On April 16, 2004, I attended a lecture presented by Madeleine Hinkes, a professor of anthropology, on the role of forensic anthropology in death investigation. Professor Hinkes is also the only certified forensic anthropologist in all of southern California. The presentation was great. Madeleine herself was a very interesting person. I went into the lecture having very little knowledge of professor Hinkes and the field of forensic anthropology itself, but I left an enlightened student with pages of notes. .

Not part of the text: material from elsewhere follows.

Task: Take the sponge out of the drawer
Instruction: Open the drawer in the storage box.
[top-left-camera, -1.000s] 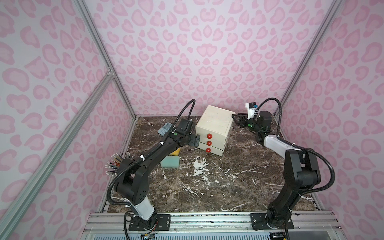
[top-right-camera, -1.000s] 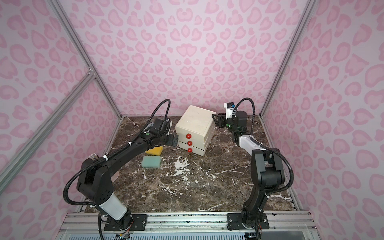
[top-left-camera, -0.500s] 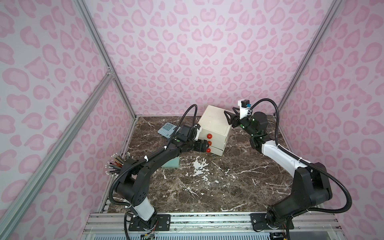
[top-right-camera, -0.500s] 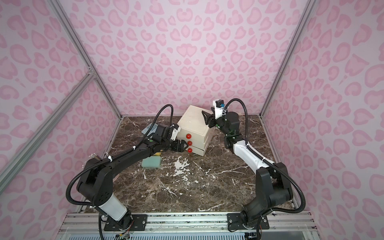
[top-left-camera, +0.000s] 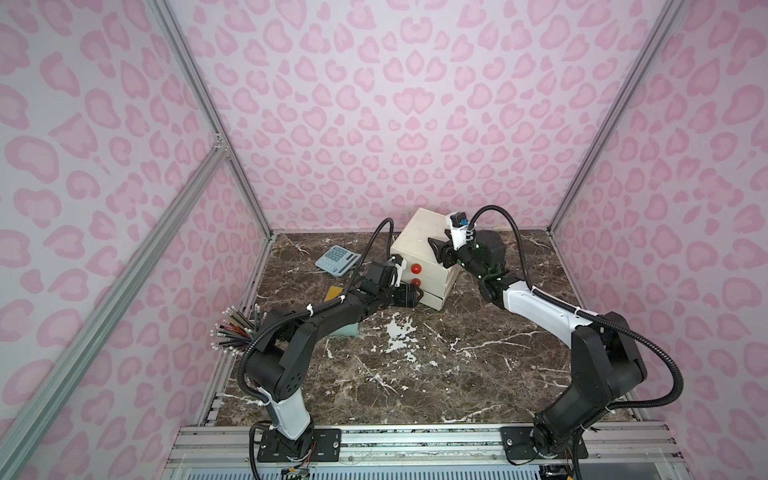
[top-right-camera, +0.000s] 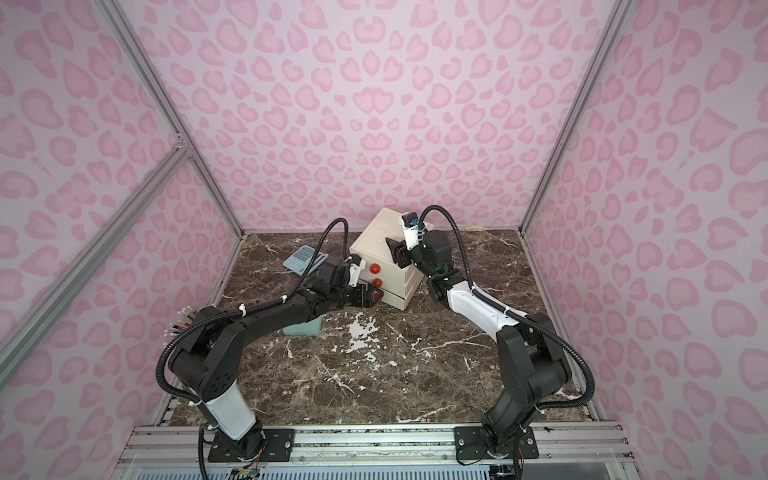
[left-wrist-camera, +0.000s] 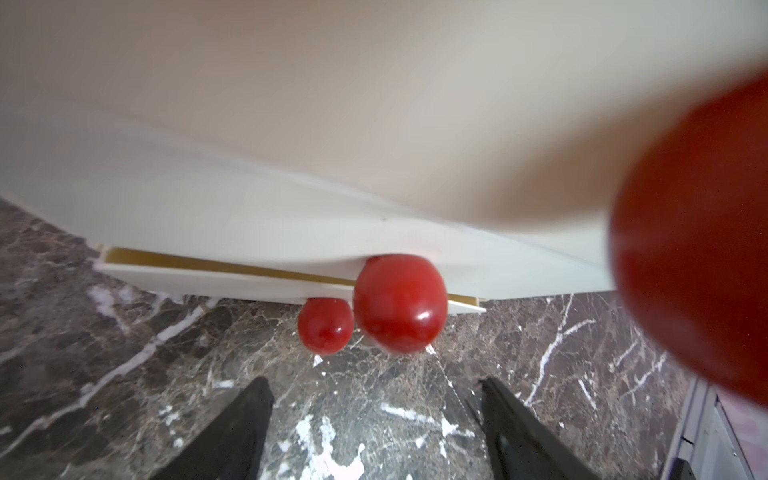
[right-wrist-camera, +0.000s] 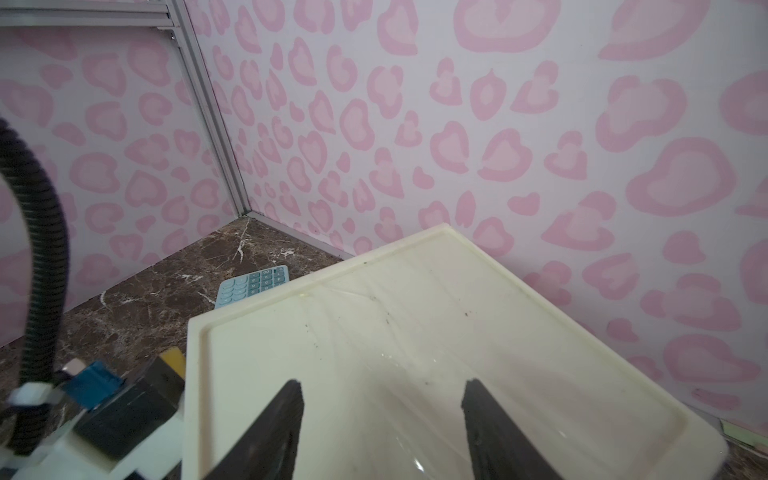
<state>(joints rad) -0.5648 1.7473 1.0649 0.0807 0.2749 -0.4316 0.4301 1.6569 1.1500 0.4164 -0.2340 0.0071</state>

Professor Hinkes began her lecture speaking a little about herself and the field in general. She said she gets to do a lot of traveling from the job, I would say that's a benefit for the job. What also interested me was when she talked about how not very many people want the job and it's not high on demand. She said that good job security for her in a way. I thought that was funny. Then she spoke on what the requirements are to get certified in the field. The requirements for certification, after you obtain your masters, and PhD, are getting qualified to take an exam handed by the American Board of Forensic Anthropologists. Yes, this does mean after all the schooling, the masters, and the PhD; you must apply to be qualified for the exam itself. Once you"re accepted, you are issued a 4 hour written exam, and a 4 hour practical exam. In order to be certified, one must pass these exams. There are only 60 certified forensic anthropologists in the United States today.
Madeleine seemed very personable. She went on to talk a little more about her career. She said a couple years ago, channel 7 news did a four minute special on her. She said that she probably works about 20-30 cases a year. The cases are pretty much whenever she gets a call for someone who needs her help. She said that she work for the defense in the Danielle Van Damme case.